__Problem to work on__.
Give back the lines below exactly, but do not include any pictures.
══════════
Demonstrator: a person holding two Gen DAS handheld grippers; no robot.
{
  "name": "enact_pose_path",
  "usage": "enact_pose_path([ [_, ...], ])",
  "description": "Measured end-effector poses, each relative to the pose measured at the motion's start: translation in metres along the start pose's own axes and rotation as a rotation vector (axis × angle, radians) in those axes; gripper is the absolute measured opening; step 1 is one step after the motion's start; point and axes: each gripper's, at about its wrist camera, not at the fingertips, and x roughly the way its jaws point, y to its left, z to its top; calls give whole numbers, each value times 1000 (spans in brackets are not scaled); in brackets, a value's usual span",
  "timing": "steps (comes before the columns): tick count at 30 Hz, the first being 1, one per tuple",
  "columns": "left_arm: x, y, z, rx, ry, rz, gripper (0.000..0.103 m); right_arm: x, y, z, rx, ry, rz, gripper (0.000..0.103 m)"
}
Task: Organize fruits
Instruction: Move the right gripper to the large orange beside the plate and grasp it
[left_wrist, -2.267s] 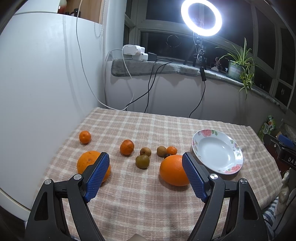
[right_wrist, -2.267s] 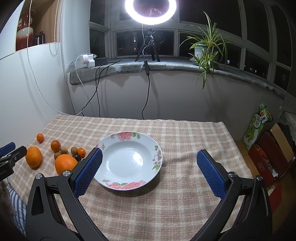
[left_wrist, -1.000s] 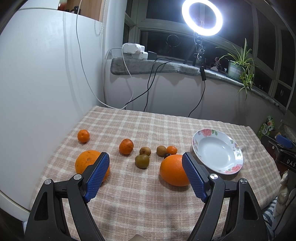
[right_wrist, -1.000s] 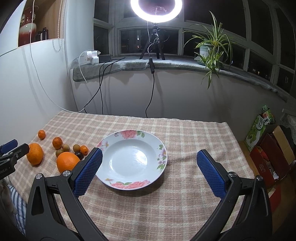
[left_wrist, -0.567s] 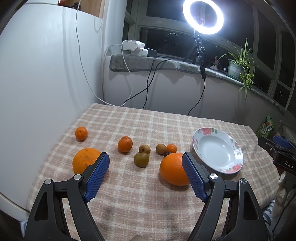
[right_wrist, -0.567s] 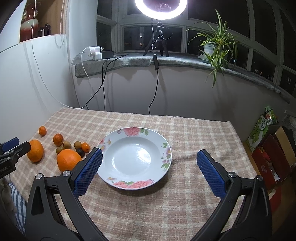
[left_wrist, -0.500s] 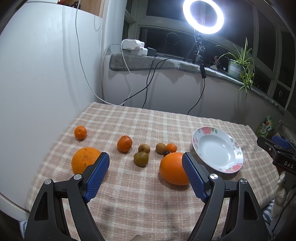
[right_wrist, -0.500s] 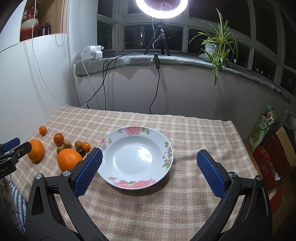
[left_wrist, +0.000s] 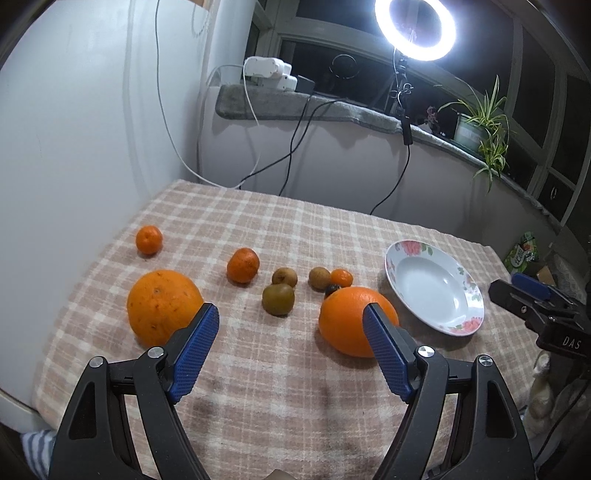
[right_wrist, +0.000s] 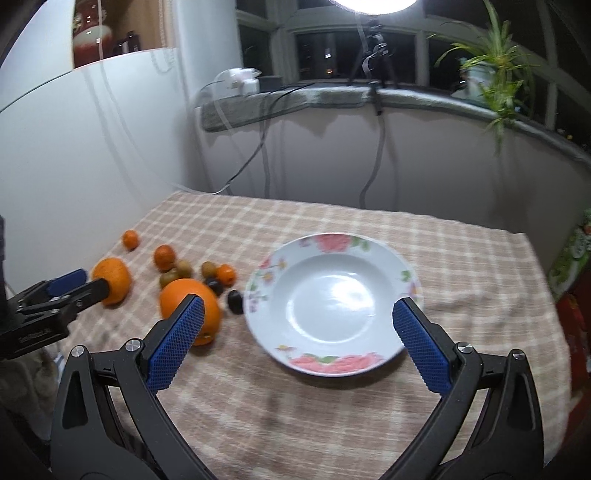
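Left wrist view: wide-open left tool (left_wrist: 290, 345) hovers between two oranges (left_wrist: 162, 304).

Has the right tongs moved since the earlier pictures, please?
Yes. The right tongs has moved forward and down toward the plate, which now looms larger between its open fingers, against the fixed windowsill.

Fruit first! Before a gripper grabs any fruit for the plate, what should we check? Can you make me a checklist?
1. Plate has nothing in it: ok.
2. Left gripper open and holding nothing: ok.
3. Right gripper open and holding nothing: ok.
4. Big orange near the plate has room around it: not ok, a small dark fruit sits right behind it.
5. Other big orange stands apart from the rest: ok.
6. Right wrist picture sharp enough to aim: not ok, it is blurred.
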Motion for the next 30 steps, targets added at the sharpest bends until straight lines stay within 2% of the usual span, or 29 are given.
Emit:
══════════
__Reply to the task__.
Demonstrator: a person holding two Gen DAS handheld grippers; no robot.
{
  "name": "enact_pose_path",
  "usage": "enact_pose_path([ [_, ...], ])",
  "description": "Measured end-effector poses, each relative to the pose measured at the motion's start: translation in metres along the start pose's own axes and rotation as a rotation vector (axis × angle, radians) in those axes; gripper is the absolute measured opening; step 1 is one step after the motion's start; point and axes: each gripper's, at about its wrist camera, not at the fingertips, and x roughly the way its jaws point, y to its left, z to its top; calls give whole numbers, each value times 1000 (spans in brackets are not scaled); in brackets, a value's usual span",
  "timing": "steps (comes before the columns): tick count at 30 Hz, the first being 1, one per tuple",
  "columns": "left_arm: x, y, z, rx, ry, rz, gripper (0.000..0.103 m); right_arm: x, y, z, rx, ry, rz, gripper (0.000..0.103 m)"
}
Task: Organize fruits
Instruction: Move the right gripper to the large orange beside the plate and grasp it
[left_wrist, -2.267s] 
[right_wrist, -2.267s] 
[left_wrist, -1.000s] 
[right_wrist, -1.000s] 
[left_wrist, -0.567s] 
[right_wrist, -0.567s] 
[left_wrist, -0.500s] 
[right_wrist, -0.500s] 
[left_wrist, +0.000s] 
[right_wrist, +0.000s] 
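Left wrist view: wide-open left tool (left_wrist: 290, 345) hovers between two oranges (left_wrist: 162, 304).

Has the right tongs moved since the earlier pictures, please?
Yes. The right tongs has moved forward and down toward the plate, which now looms larger between its open fingers, against the fixed windowsill.

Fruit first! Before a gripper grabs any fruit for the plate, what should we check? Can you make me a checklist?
1. Plate has nothing in it: ok.
2. Left gripper open and holding nothing: ok.
3. Right gripper open and holding nothing: ok.
4. Big orange near the plate has room around it: not ok, a small dark fruit sits right behind it.
5. Other big orange stands apart from the rest: ok.
6. Right wrist picture sharp enough to aim: not ok, it is blurred.
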Motion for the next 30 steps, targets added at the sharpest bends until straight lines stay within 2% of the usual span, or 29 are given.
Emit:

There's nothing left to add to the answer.